I have found that some of what I say gets through, but doesn't last. He's starting to forget things we discussed a few hours ago, and that worries me. I had a bad fall a couple of Saturdays ago and we discussed it and he chided me for doing something I should not be trying to do, etc. A few hrs. later he was napping and I decided to go to the ER because I hit my head quite hard, and he called me in a panic when he woke up, "Where are you?" I explained and he had no recollection of our previous discussion at all. Scary. So back to the doctor I guess.
You are dealing with so much and have such a wonderful sense of humor, I wish we could get together over a lunch or something. If anyone is in Santa Fe, NM, let me know and we can do just that!

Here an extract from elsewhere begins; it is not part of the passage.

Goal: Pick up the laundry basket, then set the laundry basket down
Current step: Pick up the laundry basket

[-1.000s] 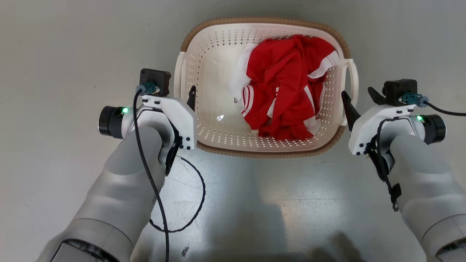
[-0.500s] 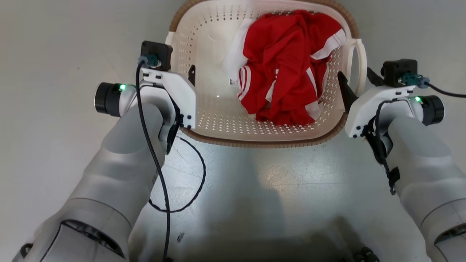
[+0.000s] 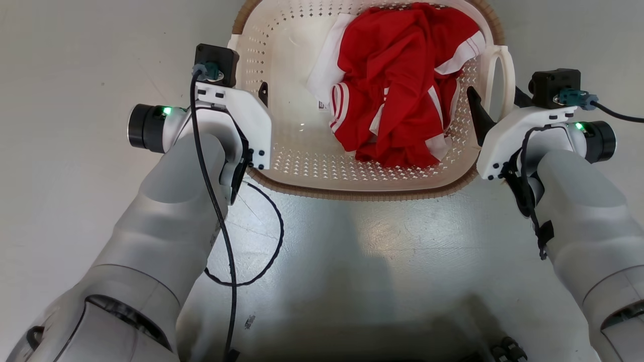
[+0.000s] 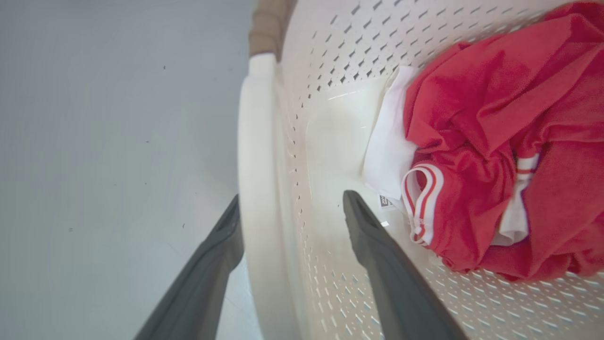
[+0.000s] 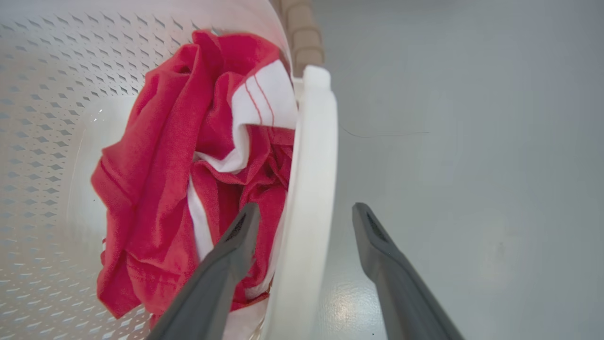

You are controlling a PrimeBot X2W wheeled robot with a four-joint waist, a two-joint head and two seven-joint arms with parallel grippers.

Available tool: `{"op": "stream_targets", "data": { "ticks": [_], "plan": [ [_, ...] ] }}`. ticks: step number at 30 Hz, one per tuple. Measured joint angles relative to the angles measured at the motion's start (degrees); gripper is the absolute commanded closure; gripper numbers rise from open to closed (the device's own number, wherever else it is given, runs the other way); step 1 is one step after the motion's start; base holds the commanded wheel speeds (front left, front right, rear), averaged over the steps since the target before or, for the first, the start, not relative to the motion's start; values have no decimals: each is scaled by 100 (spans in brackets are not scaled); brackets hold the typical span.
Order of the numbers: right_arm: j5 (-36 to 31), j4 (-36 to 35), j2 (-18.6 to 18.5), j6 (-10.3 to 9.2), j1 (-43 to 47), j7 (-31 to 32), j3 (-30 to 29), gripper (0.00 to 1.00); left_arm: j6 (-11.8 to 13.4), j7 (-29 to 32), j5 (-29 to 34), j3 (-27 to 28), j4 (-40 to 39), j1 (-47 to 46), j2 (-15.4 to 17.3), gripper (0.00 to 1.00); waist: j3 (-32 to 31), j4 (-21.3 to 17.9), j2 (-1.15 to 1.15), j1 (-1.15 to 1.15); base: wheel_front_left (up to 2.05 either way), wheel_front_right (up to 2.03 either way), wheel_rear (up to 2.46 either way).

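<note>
Grey floor (image 3: 352,261), laundry basket (image 3: 302,166), left tool (image 4: 292,198) and right tool (image 5: 306,208) astride its handles (image 3: 504,75)

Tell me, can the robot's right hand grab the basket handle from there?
Probably yes. The right gripper is open, with one finger on each side of the loop handle of the laundry basket; nothing else lies between the fingers.
</note>
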Motion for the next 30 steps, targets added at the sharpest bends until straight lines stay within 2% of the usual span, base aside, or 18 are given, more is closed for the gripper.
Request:
{"op": "stream_targets", "data": {
  "ticks": [30],
  "plan": [
    [303,73,125,0,-53,60,229,0,23,5,-548,-519,148,-132,1,0,109,4,0,0,0,0,0]
  ]
}}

Thinking of you all when I say my prayers. Hugs to everyone.
Might be light at the end of the tunnel.
I guess I am not there yet. I have been dealing with my husband's Parkinson's with Dementia for about 6 year now but the dementia and mobility issues have gotten worse over the last year, to the extent we no longer get out (except of course for Dr appointments). I was just looking around my house the other day thinking I should be so grateful. I have a nice house, a nice screened porch and patio with a nice yard. A car, food, family. I am lucky. A lot of people don't have this security. But instead I feel trapped and lonely. When I see pictures of our friends traveling, going to parties that we used to attend, having dinner with friends, I feel even more lonely and , sadly, envious. My husband can no longer communicate; wrong words come out so I have to even struggle to have a conversation. I am not even sure if I could have a conversation in a social setting anymore. I wish my mind could re-set and I could find peace in just being a caregiver.